**Task description:** Nothing but an exact copy of the listing should be given.
-- Opening Marker --
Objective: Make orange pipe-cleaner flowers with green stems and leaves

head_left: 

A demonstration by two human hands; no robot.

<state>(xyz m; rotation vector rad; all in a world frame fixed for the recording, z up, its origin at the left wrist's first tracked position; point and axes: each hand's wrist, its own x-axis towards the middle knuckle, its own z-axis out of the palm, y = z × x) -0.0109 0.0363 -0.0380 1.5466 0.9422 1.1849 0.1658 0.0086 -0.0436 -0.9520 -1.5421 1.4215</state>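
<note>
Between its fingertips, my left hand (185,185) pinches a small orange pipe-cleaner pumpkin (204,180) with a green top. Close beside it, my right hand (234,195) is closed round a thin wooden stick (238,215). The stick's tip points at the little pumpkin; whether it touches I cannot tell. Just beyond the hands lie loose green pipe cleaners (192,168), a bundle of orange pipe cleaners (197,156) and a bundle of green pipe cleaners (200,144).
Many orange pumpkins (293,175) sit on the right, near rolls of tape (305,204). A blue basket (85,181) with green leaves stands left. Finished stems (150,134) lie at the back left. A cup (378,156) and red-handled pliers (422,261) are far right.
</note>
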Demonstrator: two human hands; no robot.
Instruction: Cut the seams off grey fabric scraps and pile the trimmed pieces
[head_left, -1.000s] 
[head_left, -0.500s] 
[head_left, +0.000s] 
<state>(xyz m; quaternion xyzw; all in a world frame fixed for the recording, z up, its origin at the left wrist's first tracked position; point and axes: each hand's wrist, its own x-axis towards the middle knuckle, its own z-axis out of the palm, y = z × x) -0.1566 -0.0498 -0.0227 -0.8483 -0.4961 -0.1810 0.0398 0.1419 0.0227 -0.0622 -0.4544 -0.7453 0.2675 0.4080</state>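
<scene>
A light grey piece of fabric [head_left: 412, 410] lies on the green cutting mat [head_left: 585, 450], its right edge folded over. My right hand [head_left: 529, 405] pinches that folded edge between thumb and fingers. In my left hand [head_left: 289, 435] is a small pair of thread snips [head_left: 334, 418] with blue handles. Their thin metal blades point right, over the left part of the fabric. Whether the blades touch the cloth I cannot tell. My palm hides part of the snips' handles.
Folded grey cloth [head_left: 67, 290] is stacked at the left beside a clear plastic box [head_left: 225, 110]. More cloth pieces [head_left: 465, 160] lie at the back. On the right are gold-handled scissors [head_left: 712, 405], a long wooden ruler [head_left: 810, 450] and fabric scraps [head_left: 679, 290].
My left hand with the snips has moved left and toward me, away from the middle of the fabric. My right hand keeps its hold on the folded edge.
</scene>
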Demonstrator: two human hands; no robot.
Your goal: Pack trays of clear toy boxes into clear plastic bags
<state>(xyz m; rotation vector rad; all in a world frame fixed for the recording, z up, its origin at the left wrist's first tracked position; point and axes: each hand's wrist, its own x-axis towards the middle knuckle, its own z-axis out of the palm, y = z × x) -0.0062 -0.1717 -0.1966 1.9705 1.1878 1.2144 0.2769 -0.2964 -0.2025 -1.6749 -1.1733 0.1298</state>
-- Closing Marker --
**Solved exercise:**
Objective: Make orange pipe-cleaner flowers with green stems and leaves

head_left: 

A demonstration by two human hands; no robot.

<state>(xyz m; rotation vector rad; all in a world frame fixed for the recording, z up, its origin at the left wrist's first tracked position; point and axes: each hand's wrist, its own x-axis towards the middle knuckle, its own z-axis out of the palm, y = z × x) -0.0109 0.0363 -0.0380 1.5466 0.9422 1.1849 0.1658 0.0086 -0.0436 -0.9520 -1.5421 1.4215</state>
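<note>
Between its fingertips, my left hand (185,185) pinches a small orange pipe-cleaner pumpkin (204,180) with a green top. Close beside it, my right hand (234,195) is closed round a thin wooden stick (238,215). The stick's tip points at the little pumpkin; whether it touches I cannot tell. Just beyond the hands lie loose green pipe cleaners (192,168), a bundle of orange pipe cleaners (197,156) and a bundle of green pipe cleaners (200,144).
Many orange pumpkins (293,175) sit on the right, near rolls of tape (305,204). A blue basket (85,181) with green leaves stands left. Finished stems (150,134) lie at the back left. A cup (378,156) and red-handled pliers (422,261) are far right.
</note>
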Demonstrator: two human hands; no robot.
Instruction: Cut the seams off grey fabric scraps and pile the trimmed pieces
[head_left, -1.000s] 
[head_left, -0.500s] 
[head_left, +0.000s] 
<state>(xyz m; quaternion xyzw; all in a world frame fixed for the recording, z up, its origin at the left wrist's first tracked position; point and axes: each hand's wrist, its own x-axis towards the middle knuckle, its own z-axis out of the palm, y = z × x) -0.1566 -0.0498 -0.0227 -0.8483 -0.4961 -0.1810 0.0398 0.1419 0.0227 -0.0622 -0.4544 -0.7453 0.2675 0.4080</state>
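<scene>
A light grey piece of fabric [head_left: 412, 410] lies on the green cutting mat [head_left: 585, 450], its right edge folded over. My right hand [head_left: 529, 405] pinches that folded edge between thumb and fingers. In my left hand [head_left: 289, 435] is a small pair of thread snips [head_left: 334, 418] with blue handles. Their thin metal blades point right, over the left part of the fabric. Whether the blades touch the cloth I cannot tell. My palm hides part of the snips' handles.
Folded grey cloth [head_left: 67, 290] is stacked at the left beside a clear plastic box [head_left: 225, 110]. More cloth pieces [head_left: 465, 160] lie at the back. On the right are gold-handled scissors [head_left: 712, 405], a long wooden ruler [head_left: 810, 450] and fabric scraps [head_left: 679, 290].
My left hand with the snips has moved left and toward me, away from the middle of the fabric. My right hand keeps its hold on the folded edge.
</scene>
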Demonstrator: two human hands; no robot.
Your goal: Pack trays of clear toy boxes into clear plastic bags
<state>(xyz m; rotation vector rad; all in a world frame fixed for the recording, z up, its origin at the left wrist's first tracked position; point and axes: each hand's wrist, its own x-axis towards the middle knuckle, its own z-axis out of the palm, y = z × x) -0.0062 -0.1717 -0.1966 1.9705 1.1878 1.2144 0.2769 -0.2964 -0.2025 -1.6749 -1.1733 0.1298</state>

The full answer has been given.